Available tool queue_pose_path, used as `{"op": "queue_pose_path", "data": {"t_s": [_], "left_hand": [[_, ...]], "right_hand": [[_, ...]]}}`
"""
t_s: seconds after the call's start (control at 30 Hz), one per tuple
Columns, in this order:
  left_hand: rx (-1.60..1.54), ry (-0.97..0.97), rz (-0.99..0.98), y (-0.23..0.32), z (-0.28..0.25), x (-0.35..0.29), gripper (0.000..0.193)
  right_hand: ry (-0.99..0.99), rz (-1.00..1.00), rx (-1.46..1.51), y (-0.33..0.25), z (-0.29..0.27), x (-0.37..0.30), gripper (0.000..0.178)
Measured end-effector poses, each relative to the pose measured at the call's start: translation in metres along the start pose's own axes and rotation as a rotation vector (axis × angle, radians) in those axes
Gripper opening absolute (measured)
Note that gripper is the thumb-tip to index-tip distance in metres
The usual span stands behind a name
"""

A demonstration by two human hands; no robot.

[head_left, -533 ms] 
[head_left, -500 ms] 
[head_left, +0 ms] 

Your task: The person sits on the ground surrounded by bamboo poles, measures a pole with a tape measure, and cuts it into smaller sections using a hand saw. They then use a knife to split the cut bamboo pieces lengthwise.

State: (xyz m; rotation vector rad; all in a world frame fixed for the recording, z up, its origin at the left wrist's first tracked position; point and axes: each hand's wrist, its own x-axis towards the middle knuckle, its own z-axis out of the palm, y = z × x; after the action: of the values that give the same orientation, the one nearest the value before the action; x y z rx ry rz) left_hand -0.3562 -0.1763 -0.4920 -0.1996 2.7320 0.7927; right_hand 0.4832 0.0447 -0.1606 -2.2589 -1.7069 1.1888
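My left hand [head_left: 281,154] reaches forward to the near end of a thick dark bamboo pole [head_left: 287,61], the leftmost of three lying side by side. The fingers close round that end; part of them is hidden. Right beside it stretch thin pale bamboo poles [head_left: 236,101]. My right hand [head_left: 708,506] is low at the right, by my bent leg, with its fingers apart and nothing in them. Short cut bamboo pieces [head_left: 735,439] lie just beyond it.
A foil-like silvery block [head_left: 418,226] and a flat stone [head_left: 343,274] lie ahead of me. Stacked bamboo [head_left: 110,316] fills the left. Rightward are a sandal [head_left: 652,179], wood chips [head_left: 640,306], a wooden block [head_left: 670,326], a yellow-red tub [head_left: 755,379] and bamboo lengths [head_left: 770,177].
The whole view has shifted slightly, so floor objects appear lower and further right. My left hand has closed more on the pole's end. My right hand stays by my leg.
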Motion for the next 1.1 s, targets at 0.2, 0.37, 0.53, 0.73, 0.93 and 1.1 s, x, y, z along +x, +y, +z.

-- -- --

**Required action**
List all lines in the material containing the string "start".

**Solution below**
t_s: seconds after the call's start (control at 30 Hz), one per tuple
Measured end-effector poses, each relative to the pose measured at the call's start: translation in metres along the start pose's own axes and rotation as a rotation vector (axis × angle, radians) in those axes

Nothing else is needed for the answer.